I do not believe any country on earth could invade the United States. No one can take a drink from the Mississippi without out let and leave. Yet the United States has millions of illegal aliens and we seem unable to do anything about that. Our army is busy ensuring that the Mayor of Kabul’s writ runs through Afghanistan. We aren’t very good at that, and many Afghani’s prefer the Taliban to Kabul. Pakistan has always been more afraid of India than of Afghanistan, and someone in the State Department must know this, but I am not sure that those who control our foreign policy know it.

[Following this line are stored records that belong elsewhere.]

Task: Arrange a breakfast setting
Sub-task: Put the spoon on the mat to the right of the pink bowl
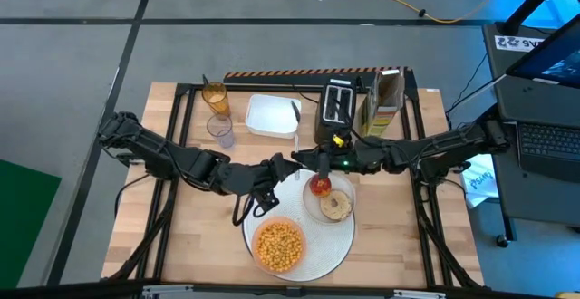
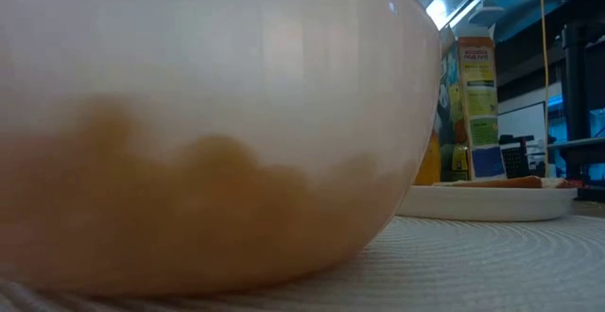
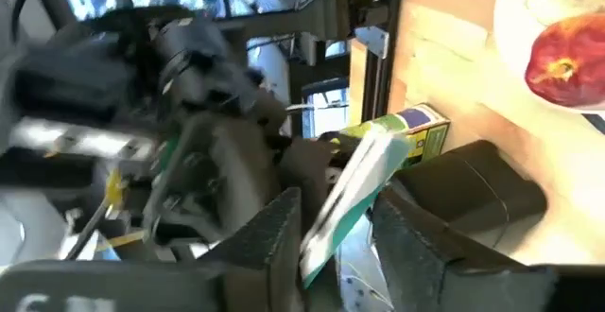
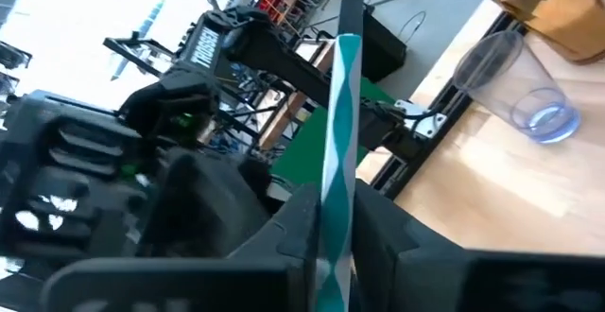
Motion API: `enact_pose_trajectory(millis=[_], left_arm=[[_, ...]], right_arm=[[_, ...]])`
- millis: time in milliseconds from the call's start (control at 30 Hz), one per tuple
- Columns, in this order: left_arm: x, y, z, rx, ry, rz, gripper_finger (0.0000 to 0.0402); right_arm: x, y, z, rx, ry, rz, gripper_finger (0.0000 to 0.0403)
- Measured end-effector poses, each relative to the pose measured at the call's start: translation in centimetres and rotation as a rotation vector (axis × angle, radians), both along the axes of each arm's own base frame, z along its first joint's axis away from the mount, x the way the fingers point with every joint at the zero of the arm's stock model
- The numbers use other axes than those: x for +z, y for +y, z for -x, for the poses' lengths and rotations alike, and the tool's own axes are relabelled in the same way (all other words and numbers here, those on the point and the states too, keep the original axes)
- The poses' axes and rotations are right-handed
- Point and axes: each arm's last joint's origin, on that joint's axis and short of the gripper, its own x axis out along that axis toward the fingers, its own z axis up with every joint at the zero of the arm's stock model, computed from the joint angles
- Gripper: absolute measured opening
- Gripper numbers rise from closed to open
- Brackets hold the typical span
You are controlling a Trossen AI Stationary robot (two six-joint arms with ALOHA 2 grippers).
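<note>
Teal-and-white striped strip (image 4: pixel 338 142), thin and upright, is clenched between the fingers of the right gripper (image 1: pixel 305 161) above the table's middle. The left gripper (image 1: pixel 286 166) meets it there, with the same strip between its jaws; whether it grips cannot be told. Just in front lies the white placemat (image 1: pixel 331 245), bearing the orange bowl (image 1: pixel 257 230) of yellow cereal puffs (image 1: pixel 279 245) and the small pale plate (image 1: pixel 350 193) with the bagel (image 1: pixel 336 206) and red apple (image 1: pixel 320 187).

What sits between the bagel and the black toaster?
The red apple, on the bagel's plate, and the right arm crossing above; seen in the high view.
</note>
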Motion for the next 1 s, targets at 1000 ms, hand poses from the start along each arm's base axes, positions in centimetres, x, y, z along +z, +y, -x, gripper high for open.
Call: enact_pose_trajectory(millis=[1000], left_arm=[[4.2, -1.3, 8.0, 0.718, -0.789, 0.564, 0.0174]], right_arm=[[3.0, -0.9, 7.1, 0.453, 0.062, 1.073, 0.0017]])
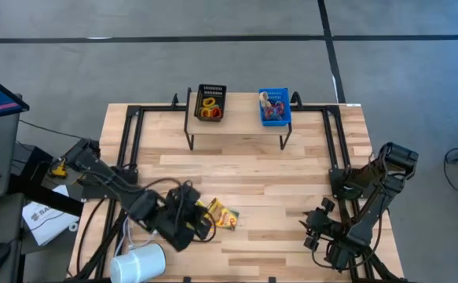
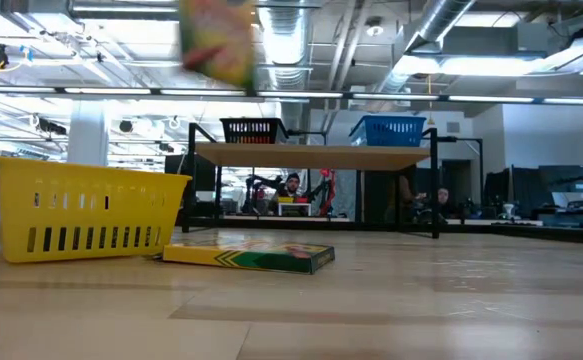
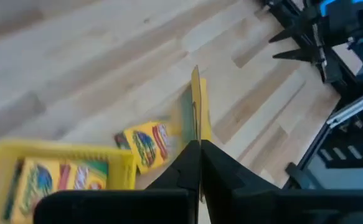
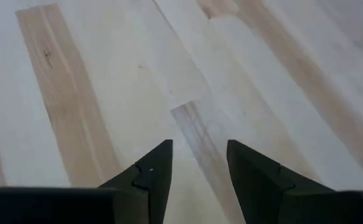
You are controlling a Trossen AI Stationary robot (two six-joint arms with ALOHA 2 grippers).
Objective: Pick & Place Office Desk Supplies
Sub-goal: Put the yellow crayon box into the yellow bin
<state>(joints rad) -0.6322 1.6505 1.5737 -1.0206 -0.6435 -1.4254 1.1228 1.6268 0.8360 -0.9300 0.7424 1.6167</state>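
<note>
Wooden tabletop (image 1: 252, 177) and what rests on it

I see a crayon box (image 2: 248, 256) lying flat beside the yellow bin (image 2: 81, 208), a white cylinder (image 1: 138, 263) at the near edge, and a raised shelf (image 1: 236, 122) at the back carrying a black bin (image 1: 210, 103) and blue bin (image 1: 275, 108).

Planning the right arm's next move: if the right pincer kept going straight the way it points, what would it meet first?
Probably only the bare wooden table. The right pincer is open and aims down at empty planks; no supplies show in its path, though depth is unclear.

Open tabletop (image 1: 276, 185) mid-table; raised shelf (image 1: 236, 126) with bins across the far edge.
</note>
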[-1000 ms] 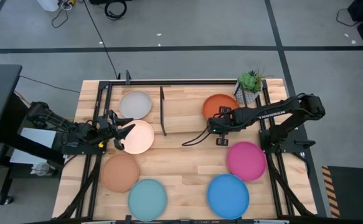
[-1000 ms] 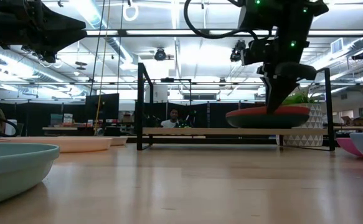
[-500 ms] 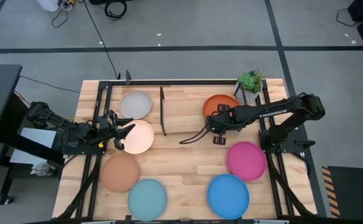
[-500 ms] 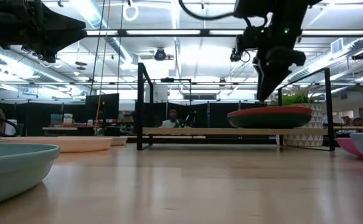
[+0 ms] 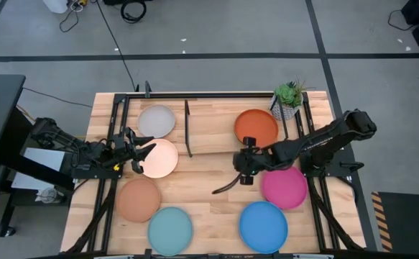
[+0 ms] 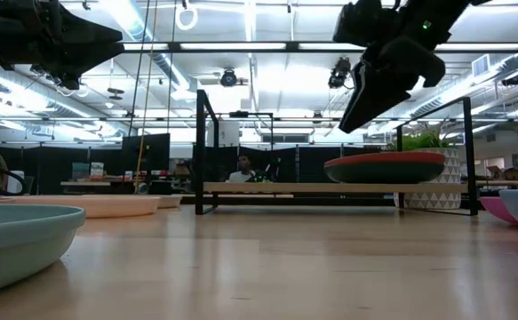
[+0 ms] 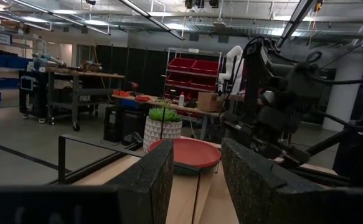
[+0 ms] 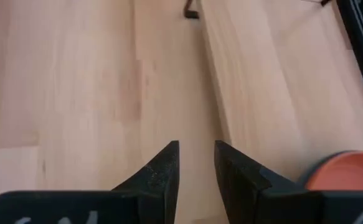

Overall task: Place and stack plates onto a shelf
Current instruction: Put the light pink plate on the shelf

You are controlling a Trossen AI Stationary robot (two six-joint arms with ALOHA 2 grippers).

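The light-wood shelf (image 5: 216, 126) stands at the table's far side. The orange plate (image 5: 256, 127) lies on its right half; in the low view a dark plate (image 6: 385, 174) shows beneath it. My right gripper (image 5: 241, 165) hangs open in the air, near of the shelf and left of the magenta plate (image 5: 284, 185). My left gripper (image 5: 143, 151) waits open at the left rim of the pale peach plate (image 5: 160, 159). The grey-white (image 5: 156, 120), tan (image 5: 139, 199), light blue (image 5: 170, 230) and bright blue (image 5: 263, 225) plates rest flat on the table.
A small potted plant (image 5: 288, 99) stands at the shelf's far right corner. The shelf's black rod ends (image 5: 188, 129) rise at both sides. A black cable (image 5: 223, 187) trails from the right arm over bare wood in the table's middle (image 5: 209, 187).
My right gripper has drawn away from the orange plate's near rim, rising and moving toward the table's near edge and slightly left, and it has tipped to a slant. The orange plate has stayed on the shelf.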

Bush sent the most incompetent proconsul Iraq had seen in two thousand years. We’re leaving that ‘nation’ in a state of chaos. When we went into Iraq I asked what we would do to build a ‘nation’ out of three provinces of the Turkish Empire. They were three provinces for a good reason. The monarchy imposed by the West on “Iraq” came from Mecca and were given Iraq and Jordan because the Hashemites – hereditary Protectors of Mecca – had received promises during World War One. Faisal was proclaimed King of Syria, but that didn’t work, so he became King of Iraq. That lasted until the Baathists overthrew him and after a bit of turmoil Saddam Hussein emerged. He held the three provinces together. Now the President of Iraq has put out a warrant to arrest the Vice President who has taken refuge in the Kurdish province where Bagdad’s writ doesn’t run.

No one can invade us, but I am subjected to ridiculous procedures in order to board an airplane. It’s a strange world.